If I recall correctly, today is Beethoven’s birthday.
That’s it; I don’t have anything more to say on the subject, just randomly remembering (or mis-remembering) some bit of trivia that I picked up from reading a Peanuts comic strip who knows how long ago.
On my way home from work today I stopped at a grocery store to pick up a few things. Naturally Christmas music was playing.
It comes as no surprise to anyone who knows me when I say that I don’t exactly have an excess of Christmas spirit.
Still, I’m not exactly the Grinch; I don’t begrudge all the holly jolly people their holly jolliness, and I’m no heartless miser in need of a visitation from spirits to show me the true meaning of whatsit.
Eat your Who Hash and your roast beast, and you Cratchits of the world can take off Christmas Eve, Christmas Day, and, for all I care, Boxing Day.
Have it. Go (chest)nuts.
Just don’t expect me to join in your reindeer games.
In any case, as I was walking the aisles in search of green tea, I heard Frank Sinatra singing, “Oh, by gosh, by golly, it’s time for mistletoe and holly!”
My response to this, muttered under my breath, was, “You gotta be fucking kidding me.”
So, yeah. Not much in the way of Christmas spirit.
But speaking of Christmas, did you know there’s a war against it? It’s true; I heard it on Fox News.
Lots of salvos have been fired this time around, what with atheists putting up a sign in response to a Nativity scene set up in a courthouse, and Christians responding by stealing said sign (Thou shalt not what?), and blah blah blah fucking de blah.
Here’s what I have to say about the war on Christmas: fuck you.
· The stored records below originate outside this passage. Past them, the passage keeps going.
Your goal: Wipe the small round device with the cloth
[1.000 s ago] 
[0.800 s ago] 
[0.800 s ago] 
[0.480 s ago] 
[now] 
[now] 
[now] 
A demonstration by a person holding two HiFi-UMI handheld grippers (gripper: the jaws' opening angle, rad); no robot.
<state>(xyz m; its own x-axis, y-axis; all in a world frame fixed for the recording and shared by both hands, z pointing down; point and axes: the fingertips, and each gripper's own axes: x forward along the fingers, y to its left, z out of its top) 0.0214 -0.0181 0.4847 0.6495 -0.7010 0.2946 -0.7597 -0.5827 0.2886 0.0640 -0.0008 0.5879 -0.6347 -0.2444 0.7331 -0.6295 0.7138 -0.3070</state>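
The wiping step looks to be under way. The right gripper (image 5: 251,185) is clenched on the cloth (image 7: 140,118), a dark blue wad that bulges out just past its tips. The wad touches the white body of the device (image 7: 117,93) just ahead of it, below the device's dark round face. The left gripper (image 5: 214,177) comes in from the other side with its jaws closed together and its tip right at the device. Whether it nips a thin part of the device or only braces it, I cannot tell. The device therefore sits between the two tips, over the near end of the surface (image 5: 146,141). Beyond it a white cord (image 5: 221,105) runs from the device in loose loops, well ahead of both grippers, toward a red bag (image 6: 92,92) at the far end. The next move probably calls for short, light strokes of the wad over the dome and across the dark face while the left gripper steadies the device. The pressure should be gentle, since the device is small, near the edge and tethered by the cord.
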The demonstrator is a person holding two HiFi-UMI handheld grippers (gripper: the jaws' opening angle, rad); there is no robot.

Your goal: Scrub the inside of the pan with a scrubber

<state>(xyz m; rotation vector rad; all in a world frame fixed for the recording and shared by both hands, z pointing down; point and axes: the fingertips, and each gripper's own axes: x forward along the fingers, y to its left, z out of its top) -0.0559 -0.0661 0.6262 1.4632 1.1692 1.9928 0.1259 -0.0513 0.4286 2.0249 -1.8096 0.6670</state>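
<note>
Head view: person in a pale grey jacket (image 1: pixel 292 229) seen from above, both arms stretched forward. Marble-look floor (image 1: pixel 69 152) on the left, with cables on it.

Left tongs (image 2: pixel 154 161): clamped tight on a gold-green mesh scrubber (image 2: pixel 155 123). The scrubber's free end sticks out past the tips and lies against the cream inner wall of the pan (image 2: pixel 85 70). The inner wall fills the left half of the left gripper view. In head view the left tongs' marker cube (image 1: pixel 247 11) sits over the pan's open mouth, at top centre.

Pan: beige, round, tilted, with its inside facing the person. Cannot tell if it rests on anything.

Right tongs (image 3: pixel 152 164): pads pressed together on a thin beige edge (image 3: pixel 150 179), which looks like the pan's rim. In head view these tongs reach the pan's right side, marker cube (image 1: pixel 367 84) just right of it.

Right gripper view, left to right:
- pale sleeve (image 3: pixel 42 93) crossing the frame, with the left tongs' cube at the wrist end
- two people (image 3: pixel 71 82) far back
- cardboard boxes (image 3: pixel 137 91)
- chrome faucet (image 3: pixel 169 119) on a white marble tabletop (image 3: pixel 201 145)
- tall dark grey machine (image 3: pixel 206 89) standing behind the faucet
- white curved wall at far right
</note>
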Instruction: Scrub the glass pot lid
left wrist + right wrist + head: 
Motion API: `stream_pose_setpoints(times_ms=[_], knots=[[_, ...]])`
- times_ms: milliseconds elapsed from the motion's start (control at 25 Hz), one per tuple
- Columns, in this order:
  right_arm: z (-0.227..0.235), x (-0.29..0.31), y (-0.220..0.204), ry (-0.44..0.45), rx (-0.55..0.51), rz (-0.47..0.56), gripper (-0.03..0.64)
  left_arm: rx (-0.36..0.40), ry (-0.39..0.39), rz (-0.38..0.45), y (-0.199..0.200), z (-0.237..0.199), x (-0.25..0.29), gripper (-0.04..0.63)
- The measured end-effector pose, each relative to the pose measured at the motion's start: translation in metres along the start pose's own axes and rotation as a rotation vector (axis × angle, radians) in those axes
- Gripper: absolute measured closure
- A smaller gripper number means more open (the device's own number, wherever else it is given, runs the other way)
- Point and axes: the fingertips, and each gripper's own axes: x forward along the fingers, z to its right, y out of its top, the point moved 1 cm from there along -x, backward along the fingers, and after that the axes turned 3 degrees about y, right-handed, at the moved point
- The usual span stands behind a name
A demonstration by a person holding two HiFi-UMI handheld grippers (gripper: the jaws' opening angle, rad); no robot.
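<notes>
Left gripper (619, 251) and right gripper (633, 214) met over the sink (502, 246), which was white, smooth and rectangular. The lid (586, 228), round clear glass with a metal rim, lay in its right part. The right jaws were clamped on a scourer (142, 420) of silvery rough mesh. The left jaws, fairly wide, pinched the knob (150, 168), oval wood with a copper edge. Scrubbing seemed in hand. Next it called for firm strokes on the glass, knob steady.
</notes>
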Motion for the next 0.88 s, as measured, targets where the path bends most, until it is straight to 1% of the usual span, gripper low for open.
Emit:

Seriously, the bitching and whining just has to stop. It’s been a long-ass time since Christians were last persecuted, so quit trying to cast yourselves in the role of persecuted minority (while simultaneously boasting about being in the majority) and just suck it the hell up. Nobody is persecuting you. Nobody.
Having someone at Wal-Mart say “Happy Holidays!” is not equivalent to being fed to lions.
And honestly, we get it: you hate Jews and foreigners, what with their Jewish and foreign non-Christ-based holidays. Well, too fucking bad. Having to acknowledge diversity and plurality and not always being in the favored position is not the same as being oppressed.
No one is stopping you from saying “Merry Christmas.” No one is stopping you from making one of your twice-annual visits to church. No one is making you take down the flaming cross in your front yard.
So, I reiterate: fuck you.
As for the expression “Happy Holidays,” despite this reminding you of Jews and foreigners and how much you hate them and all that namby-pamby “tolerance” business, it should be pointed out that even within the boundaries of Christendom there is more than one holiday going on at this time of year.
I mean, what are you trying to say by limiting yourself to wishing people happiness on just one holiday?
“Hey, Merry Christmas!”
“And a Happy New Year?”
“No, just Christmas. Fuck your New Year.”
Okay, I suppose that’s more than enough ranting about that. I guess I just have kind of a short fuse today.
For one thing, my drive home was a thousand times more irritating than usual, as people sat at green lights with no apparent desire to go anywhere. It’s like, “Hey, the light turned green. Is that supposed to signify something? Oh well, let’s just hang out here! It’ll be fun! We’ll tell ghost stories and sing songs and make s’mores!”
Then when they did start moving they did so at a pace that would make Tim Conway’s slow-moving old man character yell, “Speed it the hell up!”
When I – finally – got home, I turned on the TV and after flipping through the channels and being pissed that there didn’t seem to be anything good on any of them, settled on The History Channel and started watching The Universe. This particular episode was about plans for a manned mission to Mars and all of the challenges associated with such a venture.
The upshot of it was the prediction that such a mission will finally come to fruition sometime around 2040.
Two-thousand fucking forty.
And that’s probably optimistic.
This revelation engendered feelings in me that can be summarized as “Fuck you, humanity. Fuck you for wasting time, money, and effort on killing each other because someone is the wrong color, or believes the wrong fairy tales, or says ‘Happy Holidays,’ instead of devoting those resources to doing something cool.”
So, yeah. Short fuse.
Apart from, apparently, being filled with impotent rage, I haven’t been up to much since I last posted. Work, sleep, etc. Nothing in particular of note.
So, even though I probably should have brought this entry to a close several paragraphs okay, I’ll stop with all the rantiness.